> The task: Quote exactly, and only, the lines of the material below from the line with "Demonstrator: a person" through the line with "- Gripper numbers".
(Records provided Opens)
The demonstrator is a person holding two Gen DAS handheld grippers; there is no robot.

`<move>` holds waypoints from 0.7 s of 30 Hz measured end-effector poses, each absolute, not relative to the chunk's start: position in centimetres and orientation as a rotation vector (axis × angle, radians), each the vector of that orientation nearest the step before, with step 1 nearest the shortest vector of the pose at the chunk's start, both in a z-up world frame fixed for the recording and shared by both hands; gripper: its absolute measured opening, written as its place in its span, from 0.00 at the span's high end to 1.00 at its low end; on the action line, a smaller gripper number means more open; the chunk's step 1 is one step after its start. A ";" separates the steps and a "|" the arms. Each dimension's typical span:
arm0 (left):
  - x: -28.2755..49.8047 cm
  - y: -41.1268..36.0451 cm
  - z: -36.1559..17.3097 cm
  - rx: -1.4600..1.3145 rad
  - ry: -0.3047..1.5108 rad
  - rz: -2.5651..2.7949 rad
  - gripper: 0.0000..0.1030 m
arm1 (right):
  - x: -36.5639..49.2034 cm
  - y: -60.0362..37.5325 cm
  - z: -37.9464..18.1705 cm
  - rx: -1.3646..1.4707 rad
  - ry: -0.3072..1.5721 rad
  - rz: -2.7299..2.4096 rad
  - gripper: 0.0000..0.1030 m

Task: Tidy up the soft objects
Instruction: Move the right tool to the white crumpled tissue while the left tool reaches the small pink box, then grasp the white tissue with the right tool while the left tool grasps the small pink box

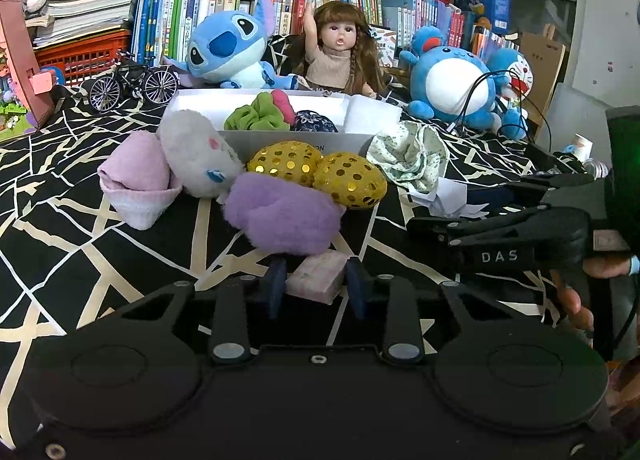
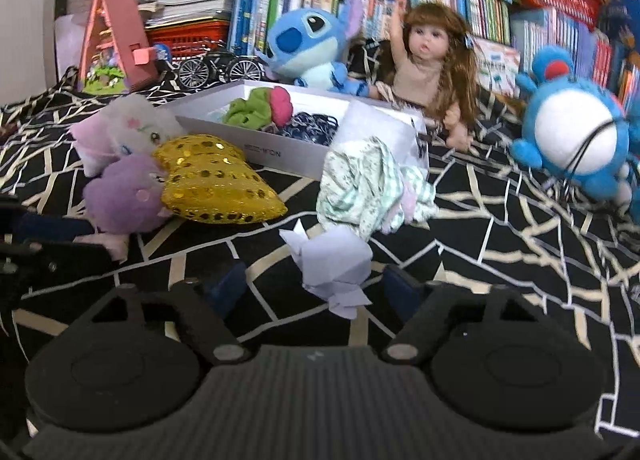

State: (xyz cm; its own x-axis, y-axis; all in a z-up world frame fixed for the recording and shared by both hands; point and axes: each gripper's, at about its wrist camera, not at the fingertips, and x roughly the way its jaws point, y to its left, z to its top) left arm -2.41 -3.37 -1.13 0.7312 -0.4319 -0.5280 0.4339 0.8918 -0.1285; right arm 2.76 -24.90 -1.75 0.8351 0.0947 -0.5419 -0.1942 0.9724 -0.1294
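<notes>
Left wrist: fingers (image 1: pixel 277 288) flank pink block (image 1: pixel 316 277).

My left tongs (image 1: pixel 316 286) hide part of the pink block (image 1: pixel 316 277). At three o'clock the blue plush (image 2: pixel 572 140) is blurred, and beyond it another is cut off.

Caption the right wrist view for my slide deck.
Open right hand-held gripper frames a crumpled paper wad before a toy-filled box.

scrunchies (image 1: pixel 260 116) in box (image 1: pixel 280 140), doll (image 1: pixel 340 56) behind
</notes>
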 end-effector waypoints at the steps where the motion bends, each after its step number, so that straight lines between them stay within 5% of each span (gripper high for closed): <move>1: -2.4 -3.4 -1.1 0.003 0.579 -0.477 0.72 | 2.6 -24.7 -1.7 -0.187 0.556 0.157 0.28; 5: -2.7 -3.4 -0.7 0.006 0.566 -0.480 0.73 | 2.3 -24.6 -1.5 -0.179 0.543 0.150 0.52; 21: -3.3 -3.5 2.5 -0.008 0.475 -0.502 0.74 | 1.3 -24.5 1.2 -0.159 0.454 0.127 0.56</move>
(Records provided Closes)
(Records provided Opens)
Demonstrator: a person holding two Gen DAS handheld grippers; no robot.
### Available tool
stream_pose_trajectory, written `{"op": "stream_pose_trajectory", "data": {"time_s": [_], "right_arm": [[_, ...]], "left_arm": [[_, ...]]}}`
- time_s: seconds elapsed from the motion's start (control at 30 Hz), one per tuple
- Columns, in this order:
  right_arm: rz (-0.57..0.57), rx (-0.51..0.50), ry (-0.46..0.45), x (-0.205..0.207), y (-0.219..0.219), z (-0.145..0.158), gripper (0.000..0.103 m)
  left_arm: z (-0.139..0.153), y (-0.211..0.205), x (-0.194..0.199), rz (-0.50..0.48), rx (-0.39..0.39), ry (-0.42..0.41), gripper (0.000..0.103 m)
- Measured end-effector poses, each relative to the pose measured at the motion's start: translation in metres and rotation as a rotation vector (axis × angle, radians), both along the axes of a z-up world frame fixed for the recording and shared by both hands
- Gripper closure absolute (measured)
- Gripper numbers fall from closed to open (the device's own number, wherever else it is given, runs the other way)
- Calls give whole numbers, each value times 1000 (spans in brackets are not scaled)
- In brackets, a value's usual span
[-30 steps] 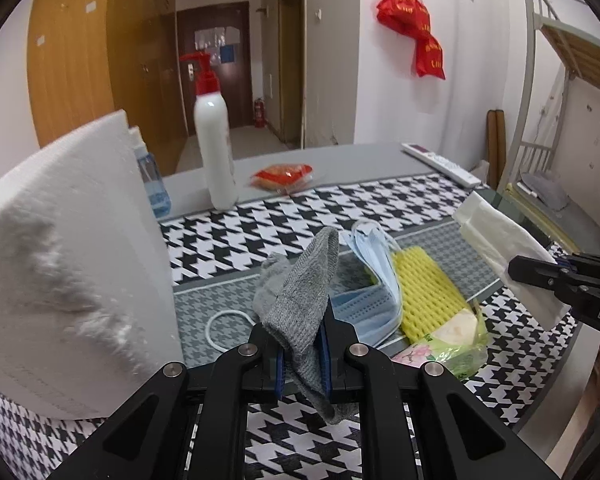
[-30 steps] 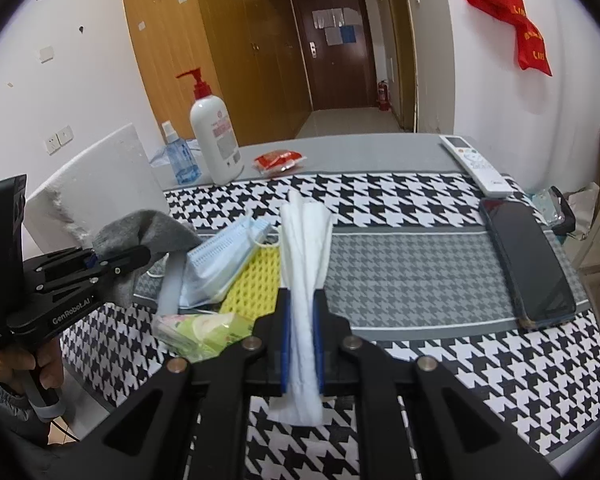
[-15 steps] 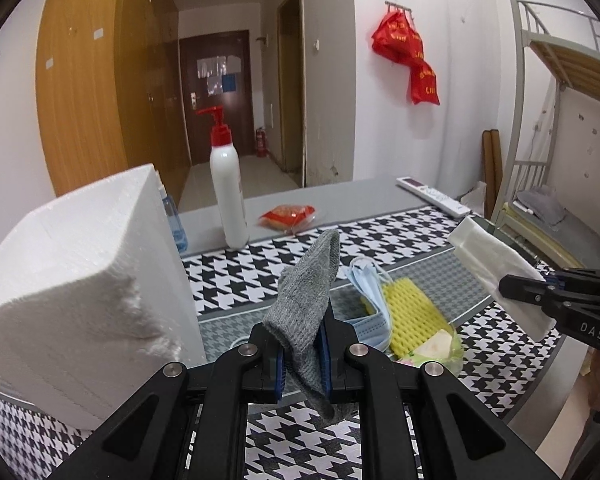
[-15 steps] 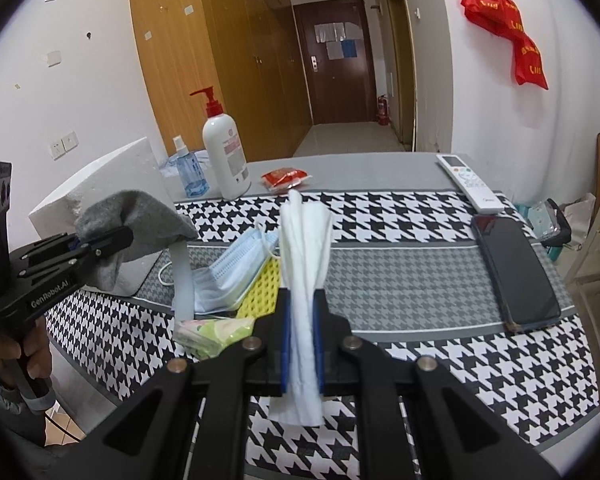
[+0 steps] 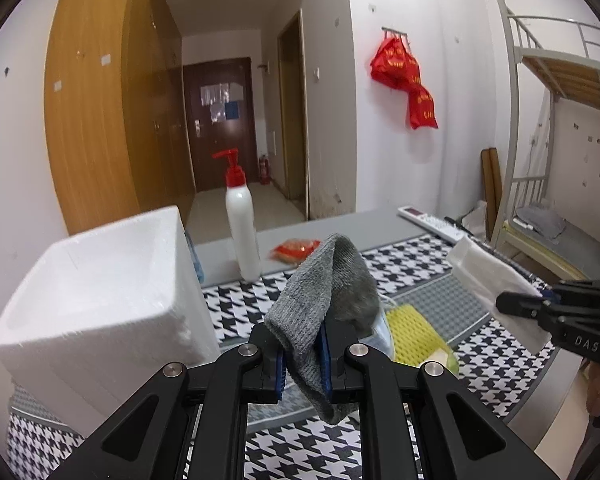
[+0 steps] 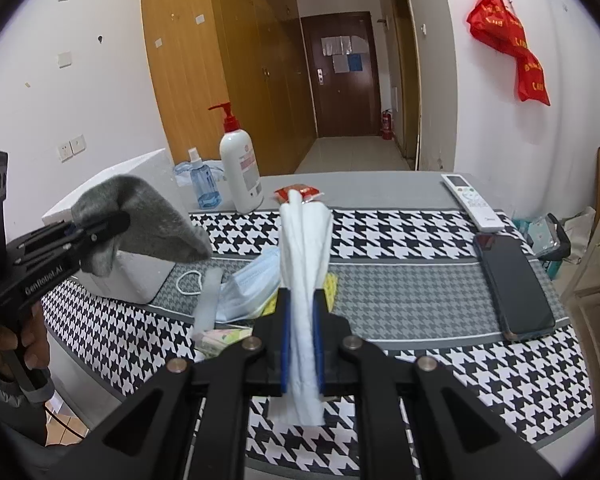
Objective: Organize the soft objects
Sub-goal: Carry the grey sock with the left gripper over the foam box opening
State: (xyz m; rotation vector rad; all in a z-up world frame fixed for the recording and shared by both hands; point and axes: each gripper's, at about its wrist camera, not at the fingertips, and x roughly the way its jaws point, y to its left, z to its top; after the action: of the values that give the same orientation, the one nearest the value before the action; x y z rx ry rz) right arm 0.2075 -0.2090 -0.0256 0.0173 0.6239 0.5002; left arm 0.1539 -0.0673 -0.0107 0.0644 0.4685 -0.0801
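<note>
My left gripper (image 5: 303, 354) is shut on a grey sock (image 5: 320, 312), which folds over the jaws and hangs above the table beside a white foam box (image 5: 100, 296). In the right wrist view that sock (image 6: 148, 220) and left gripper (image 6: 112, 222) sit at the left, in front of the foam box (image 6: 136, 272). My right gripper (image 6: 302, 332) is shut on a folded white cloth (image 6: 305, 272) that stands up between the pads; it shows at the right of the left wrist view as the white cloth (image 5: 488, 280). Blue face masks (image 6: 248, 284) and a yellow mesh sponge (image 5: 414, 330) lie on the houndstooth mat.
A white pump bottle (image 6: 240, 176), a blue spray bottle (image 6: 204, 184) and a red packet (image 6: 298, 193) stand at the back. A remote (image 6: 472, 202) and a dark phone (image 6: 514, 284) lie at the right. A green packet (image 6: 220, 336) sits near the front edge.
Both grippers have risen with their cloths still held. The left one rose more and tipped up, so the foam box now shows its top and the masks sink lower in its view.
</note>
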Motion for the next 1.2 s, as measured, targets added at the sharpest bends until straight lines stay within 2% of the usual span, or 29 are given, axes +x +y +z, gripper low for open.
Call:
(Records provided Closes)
> Solution for this task:
Demonstrator: a person holding two Gen DAS handheld grippers; no robot.
### Available tool
stream_pose_trajectory, written `{"op": "stream_pose_trajectory", "data": {"time_s": [_], "right_arm": [[_, ...]], "left_arm": [[_, ...]]}}`
- time_s: seconds elapsed from the motion's start (control at 30 Hz), one per tuple
- Columns, in this order:
  right_arm: rz (-0.57..0.57), rx (-0.51..0.50), ry (-0.46..0.45), x (-0.205..0.207), y (-0.219..0.219), z (-0.145..0.158), gripper (0.000..0.103 m)
  left_arm: z (-0.139..0.153), y (-0.211..0.205), x (-0.194..0.199), rz (-0.50..0.48), rx (-0.39..0.39), ry (-0.42..0.41), gripper (0.000..0.103 m)
- Measured end-effector poses, each relative to the pose measured at the motion's start: translation in metres and rotation as a rotation vector (axis × angle, radians), both along the axes of a z-up world frame fixed for the recording and shared by both hands
- Gripper closure absolute (measured)
- Gripper numbers fall from closed to open (the device's own number, wherever else it is given, runs the other way)

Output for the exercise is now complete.